▶ Directions: Print exactly those lines that run from the beginning of the data to the line bearing "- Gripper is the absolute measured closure", inclusive.

Collected data entries
-- -- --

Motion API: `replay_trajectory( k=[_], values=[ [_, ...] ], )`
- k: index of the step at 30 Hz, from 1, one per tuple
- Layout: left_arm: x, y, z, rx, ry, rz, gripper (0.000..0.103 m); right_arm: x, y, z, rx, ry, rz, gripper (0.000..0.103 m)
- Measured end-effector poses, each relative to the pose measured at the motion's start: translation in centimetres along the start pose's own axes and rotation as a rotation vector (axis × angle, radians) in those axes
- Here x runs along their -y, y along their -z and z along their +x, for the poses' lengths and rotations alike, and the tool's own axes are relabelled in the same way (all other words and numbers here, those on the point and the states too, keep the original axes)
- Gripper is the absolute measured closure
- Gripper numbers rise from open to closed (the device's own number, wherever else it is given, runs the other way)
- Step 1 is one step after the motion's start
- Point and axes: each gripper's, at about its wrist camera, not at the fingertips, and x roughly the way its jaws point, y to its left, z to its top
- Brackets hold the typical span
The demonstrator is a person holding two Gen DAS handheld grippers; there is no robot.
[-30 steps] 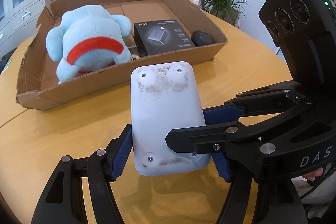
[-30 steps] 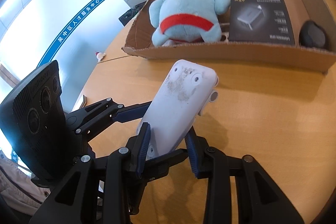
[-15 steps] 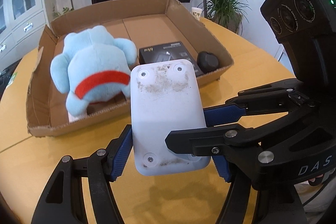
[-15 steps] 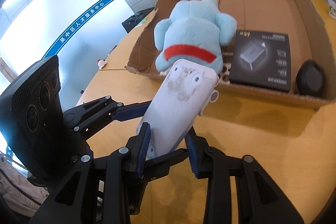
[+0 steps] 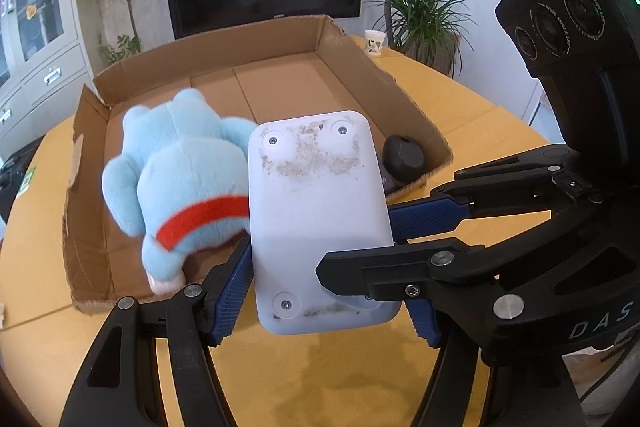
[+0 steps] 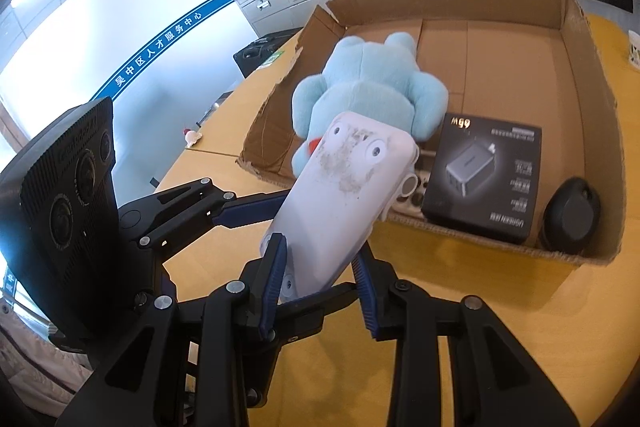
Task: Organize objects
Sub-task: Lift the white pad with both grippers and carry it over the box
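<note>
White plastic device (image 5: 320,223), scuffed underside, poss. power strip, both grippers clamping.

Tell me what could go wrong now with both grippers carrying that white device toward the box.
1. The left gripper and right gripper both clamp the white device near its lower end; uneven hand motion could twist it loose.
2. The plush, charger box and black puck crowd the front of the cardboard box; lowering there may land on them.

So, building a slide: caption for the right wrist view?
Both grippers carry a white device toward the cardboard tray holding a blue plush.
</note>
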Motion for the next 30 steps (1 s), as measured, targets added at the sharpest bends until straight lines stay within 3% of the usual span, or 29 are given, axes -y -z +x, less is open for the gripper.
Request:
replay_trajectory(
  k=[9,30],
  values=[
    [-0.6,-3.7,0.4,0.024,-0.018,0.038,0.034,0.6,-3.1,-0.9,0.04,0.019,-0.027,0.072],
    [-2.3,-9.4,4.7,0.002,-0.031,0.081,0.034,4.5,-8.1,0.2,0.069,0.034,-0.008,0.072]
  ],
)
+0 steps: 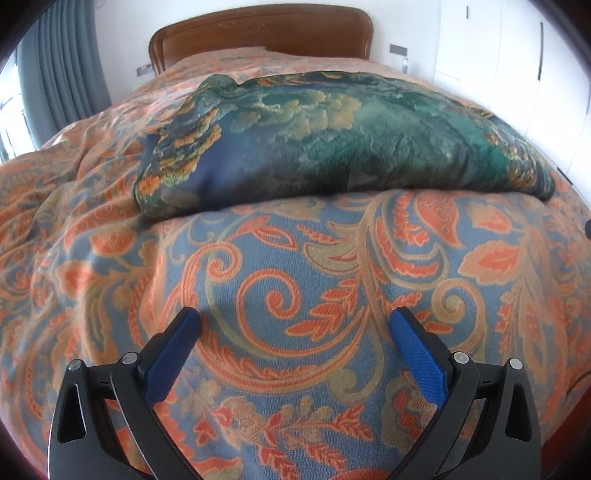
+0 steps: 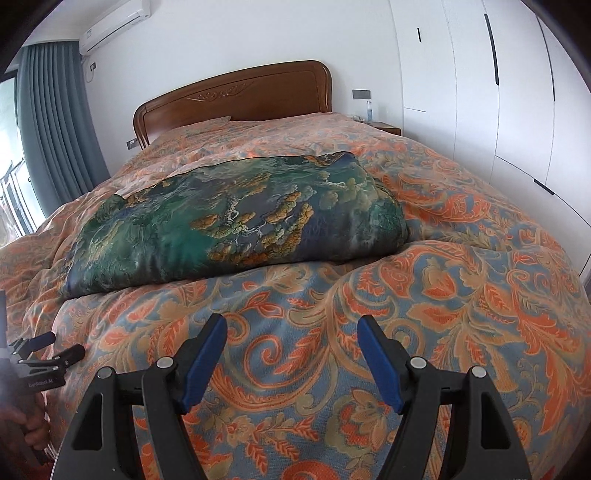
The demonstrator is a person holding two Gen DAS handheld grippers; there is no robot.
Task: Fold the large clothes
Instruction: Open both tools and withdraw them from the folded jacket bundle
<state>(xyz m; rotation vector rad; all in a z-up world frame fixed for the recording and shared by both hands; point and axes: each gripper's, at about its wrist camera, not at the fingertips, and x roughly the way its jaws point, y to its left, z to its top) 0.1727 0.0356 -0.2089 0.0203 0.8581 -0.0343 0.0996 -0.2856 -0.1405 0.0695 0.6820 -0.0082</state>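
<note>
**Ahead of both tongs: garment already bundled, nothing gripped**

Left wrist view. Under the left tongs point(image 1: 295, 317), spread wide with nothing between the blue pads: bare bedspread point(image 1: 277, 258) in orange and blue paisley. Further ahead, well apart from the tips and lying crosswise on that bedspread: the green-and-blue printed garment point(image 1: 332, 140), already doubled into a thick, roughly oblong bundle. Near edge rounded, left end layered and a little uneven. Judged well along, perhaps finished, with at most one more fold or a tidying of that ragged end left. Behind the bundle, a wooden headboard point(image 1: 258, 37). Far to the left of the tongs, a grey curtain point(image 1: 62, 62). Far to the right, white wardrobe doors point(image 1: 517, 74).

Right wrist view. Right tongs point(image 2: 292, 323) parted too, less widely, empty, over the same bedspread and short of the bundle. Same garment ahead and slightly left, touched by neither tool, top face smooth, far right corner peaked up. Low at the left of these tongs, the left pair again, held in a person's hand point(image 2: 26, 424). Soft, puffy, rumpled surface, likely to give under any press. Beyond the bundle, an air conditioner point(image 2: 114, 26) high on the white wall above the curtain, and a small nightstand point(image 2: 388, 129) beside the wardrobe.
</note>
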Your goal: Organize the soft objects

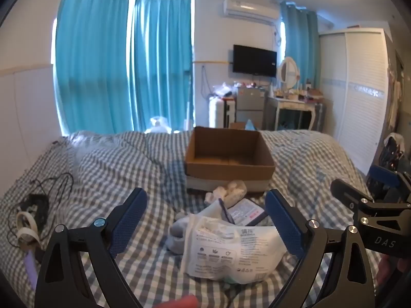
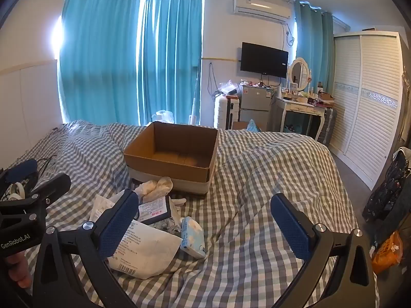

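A pile of soft items lies on the checked bed in front of an open cardboard box (image 1: 229,154) (image 2: 172,151). Nearest is a white printed plastic pouch (image 1: 231,249) (image 2: 146,251), with a grey sock (image 1: 176,233) at its left. A dark flat packet with a red-and-white label (image 1: 246,213) (image 2: 152,211) and crumpled white gloves (image 1: 231,191) (image 2: 156,186) lie nearer the box. A small blue-white tissue pack (image 2: 192,236) lies right of the pouch. My left gripper (image 1: 205,218) stands open above the pile, touching nothing. My right gripper (image 2: 205,220) is open too, over the tissue pack and bare bedding.
Black cables, a dark pouch and a white strap (image 1: 30,220) lie at the bed's left edge. Beyond the bed are teal curtains (image 1: 123,64), a fridge (image 2: 254,107), a dressing table (image 2: 303,107) and a white wardrobe (image 2: 367,102). An orange bag (image 2: 385,251) lies on the floor at right.
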`<action>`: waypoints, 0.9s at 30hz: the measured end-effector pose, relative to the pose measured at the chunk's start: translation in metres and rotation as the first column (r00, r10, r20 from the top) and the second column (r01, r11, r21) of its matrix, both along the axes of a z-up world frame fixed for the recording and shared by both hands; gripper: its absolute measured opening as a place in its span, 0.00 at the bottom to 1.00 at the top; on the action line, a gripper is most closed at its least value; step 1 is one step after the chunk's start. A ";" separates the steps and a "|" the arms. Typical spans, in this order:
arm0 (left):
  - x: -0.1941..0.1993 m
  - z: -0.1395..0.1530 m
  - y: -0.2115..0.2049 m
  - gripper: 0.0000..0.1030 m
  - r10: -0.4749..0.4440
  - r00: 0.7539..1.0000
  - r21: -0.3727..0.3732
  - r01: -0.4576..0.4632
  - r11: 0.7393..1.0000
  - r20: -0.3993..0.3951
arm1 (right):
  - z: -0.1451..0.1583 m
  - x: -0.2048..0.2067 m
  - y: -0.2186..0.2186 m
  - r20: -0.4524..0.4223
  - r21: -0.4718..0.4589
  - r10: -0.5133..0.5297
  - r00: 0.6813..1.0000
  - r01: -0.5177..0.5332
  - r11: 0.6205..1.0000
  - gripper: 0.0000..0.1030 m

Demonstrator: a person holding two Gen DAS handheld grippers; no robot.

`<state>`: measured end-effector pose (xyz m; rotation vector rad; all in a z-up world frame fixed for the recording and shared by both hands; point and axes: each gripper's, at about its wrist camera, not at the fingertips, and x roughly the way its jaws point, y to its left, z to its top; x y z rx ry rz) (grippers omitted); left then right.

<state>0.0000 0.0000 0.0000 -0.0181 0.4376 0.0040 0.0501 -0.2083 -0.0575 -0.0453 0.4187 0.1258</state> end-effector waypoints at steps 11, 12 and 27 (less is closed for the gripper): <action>0.002 -0.001 0.001 0.93 0.003 1.000 -0.011 -0.003 1.000 -0.005 | 0.000 0.000 0.000 -0.003 -0.003 0.000 1.000 0.000 1.000 1.00; 0.002 -0.001 0.002 0.93 0.004 1.000 -0.010 -0.004 1.000 -0.005 | 0.000 0.000 0.000 -0.003 -0.003 0.000 1.000 0.000 1.000 1.00; 0.001 0.000 0.004 0.93 -0.003 1.000 -0.007 0.003 1.000 0.001 | -0.001 0.000 0.002 -0.005 -0.003 0.000 1.000 0.000 1.000 1.00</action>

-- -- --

▶ Solution to this exercise:
Motion API: `replay_trajectory( k=[_], values=[ [_, ...] ], )`
- k: index of the step at 30 Hz, from 1, one per tuple
- Layout: left_arm: x, y, z, rx, ry, rz, gripper (0.000..0.103 m); right_arm: x, y, z, rx, ry, rz, gripper (0.000..0.103 m)
- Measured end-effector poses, each relative to the pose measured at the motion's start: translation in centimetres along the start pose's own axes and rotation as a rotation vector (axis × angle, radians) in those axes
- Here x runs along their -y, y along their -z and z along their +x, for the poses' lengths and rotations alike, and the tool's own axes are relabelled in the same way (all other words and numbers here, those on the point and the states too, keep the original axes)
- Gripper is the absolute measured closure

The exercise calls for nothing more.